Change State

Economic Update: February 2024

Change State Economic Update - February 2024

Change State Friends

Happy February!

We are now exactly halfway through winter, and depending on how much you like the cold and wet weather, February is either your winter playground or … you’re just really over it by now. I personally love the snow, but if you fall into the opposite camp, may I offer you some escapism via some 2024 travel inspiration, a checklist to prepare for spring gardening, or just a really good salad?

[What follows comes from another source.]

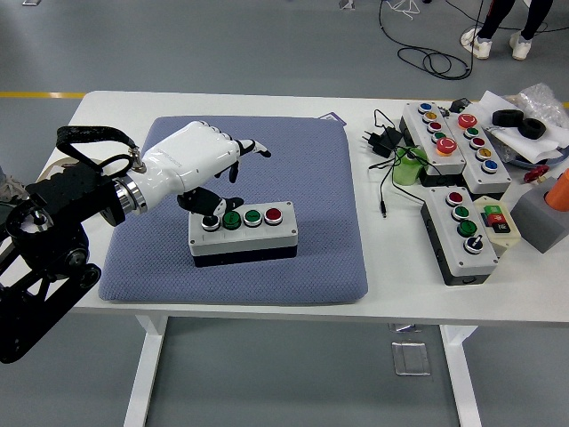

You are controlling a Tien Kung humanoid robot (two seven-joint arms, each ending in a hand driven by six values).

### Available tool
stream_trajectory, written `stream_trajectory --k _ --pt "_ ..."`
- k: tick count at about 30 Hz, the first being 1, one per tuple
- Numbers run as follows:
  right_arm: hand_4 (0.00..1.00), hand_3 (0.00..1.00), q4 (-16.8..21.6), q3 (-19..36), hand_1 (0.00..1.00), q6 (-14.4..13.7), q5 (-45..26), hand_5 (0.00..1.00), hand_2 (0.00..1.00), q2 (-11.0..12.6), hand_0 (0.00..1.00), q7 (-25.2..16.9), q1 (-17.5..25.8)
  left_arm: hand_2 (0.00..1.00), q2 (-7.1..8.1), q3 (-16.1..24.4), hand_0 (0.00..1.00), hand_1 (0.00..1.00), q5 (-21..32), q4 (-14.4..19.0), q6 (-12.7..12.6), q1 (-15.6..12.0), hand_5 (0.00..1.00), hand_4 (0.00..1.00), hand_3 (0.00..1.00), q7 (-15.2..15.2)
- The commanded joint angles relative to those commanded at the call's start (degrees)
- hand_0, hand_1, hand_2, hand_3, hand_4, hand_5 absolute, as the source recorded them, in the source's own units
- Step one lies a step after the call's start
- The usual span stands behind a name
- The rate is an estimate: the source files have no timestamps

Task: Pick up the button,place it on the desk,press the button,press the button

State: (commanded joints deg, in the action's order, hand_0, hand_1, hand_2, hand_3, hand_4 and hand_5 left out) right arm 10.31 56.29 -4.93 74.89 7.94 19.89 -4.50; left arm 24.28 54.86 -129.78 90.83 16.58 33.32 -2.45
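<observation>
Button box (243,233) on blue pad (311,160) — white table (222,102), grey floor (222,44)

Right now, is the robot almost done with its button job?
Partly. The button box already sits flat on the blue pad, so the picking up and placing look done. The left hand is over the box's left end, thumb down by the leftmost buttons, other fingers spread; I cannot tell if a button is pushed in. The pressing is in hand, and whether either press is finished does not show.

Four button boxes (242,231), one blue pad (267,160), one hand (191,160).
</observation>
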Motion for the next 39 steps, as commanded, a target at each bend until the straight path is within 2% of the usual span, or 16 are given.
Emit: stream_trajectory --k 1,2,3,11,20,30,39 --pt "0.309 0.564 0.0 -0.01 0.442 0.0 0.0 0.228 0.617 0.0 0.632 0.0 0.0 0.108 0.0 -0.14 0.121 0.069 -0.14 0.11 1.57 -0.02 0.002 0.382 0.857 0.19" --pt "0.309 0.565 0.0 -0.12 0.442 -0.01 -0.16 0.227 0.617 0.01 0.632 -0.02 0.01 0.059 -0.01 -0.53 0.064 0.008 -0.02 0.1 3.03 -0.08 0.002 0.315 0.831 0.46" --pt "0.309 0.565 0.0 -0.19 0.442 -0.03 -0.27 0.227 0.617 0.02 0.632 -0.03 0.01 0.059 -0.01 -0.79 0.064 0.008 0.01 0.05 3.86 -0.1 0.002 0.315 0.831 0.64" --pt "0.309 0.565 0.0 -0.21 0.442 -0.04 -0.36 0.227 0.617 0.0 0.632 -0.02 -0.1 0.031 0.04 -2.16 0.035 0.002 -0.22 -0.13 6.37 0.35 0.002 0.285 0.798 1.54" --pt "0.309 0.565 0.0 -0.22 0.442 0.0 -0.23 0.227 0.617 0.0 0.632 -0.01 -0.18 0.025 -0.1 -4.11 0.038 0.002 -0.22 -2.13 8.14 0.83 0.002 0.251 0.788 1.83" --pt "0.31 0.565 0.0 0.02 0.441 0.02 0.05 0.227 0.617 0.0 0.632 0.01 -0.21 0.025 -0.37 -4.35 0.04 0.002 -0.22 -3.79 8.9 1.06 0.002 0.253 0.791 1.99" --pt "0.31 0.566 0.0 0.08 0.441 -0.02 0.09 0.226 0.616 0.0 0.632 0.0 -0.21 0.027 -0.49 -6.59 0.041 0.002 -0.22 -4.92 10.43 1.76 0.002 0.253 0.795 2.2"
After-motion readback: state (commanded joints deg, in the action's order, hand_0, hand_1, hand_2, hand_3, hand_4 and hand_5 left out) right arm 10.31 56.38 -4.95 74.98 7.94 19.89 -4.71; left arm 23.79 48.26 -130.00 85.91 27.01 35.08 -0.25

And if none of those fit the bill for your winter blahs, maybe just give your house a really good clean before the Lunar New Year begins this Saturday, and welcome in some new luck this coming Year of the Dragon.🐉 🐲

Cheers, 👋


Economic Snapshot

I’ve lost count of the number of times in the last year that a jobs report was referred to as “blockbuster”, and yet here we are again. January added an astonishing 353,000 jobs – a very strong start to the year – up from the average job growth of 255,000/month in 2023. The unemployment rate held steady in January at 3.7%, continuing a streak of 26 months in a row at a rate below 4.0%. Meanwhile, prime-age employment ticked up, and at 80.6% is once again above pre-pandemic benchmark. This report comes as a rather significant surprise, as economists polled by Reuters had forecast payrolls increasing by only 180,000 last month. November and December’s numbers were also revised upwards by a combined 126,000 jobs.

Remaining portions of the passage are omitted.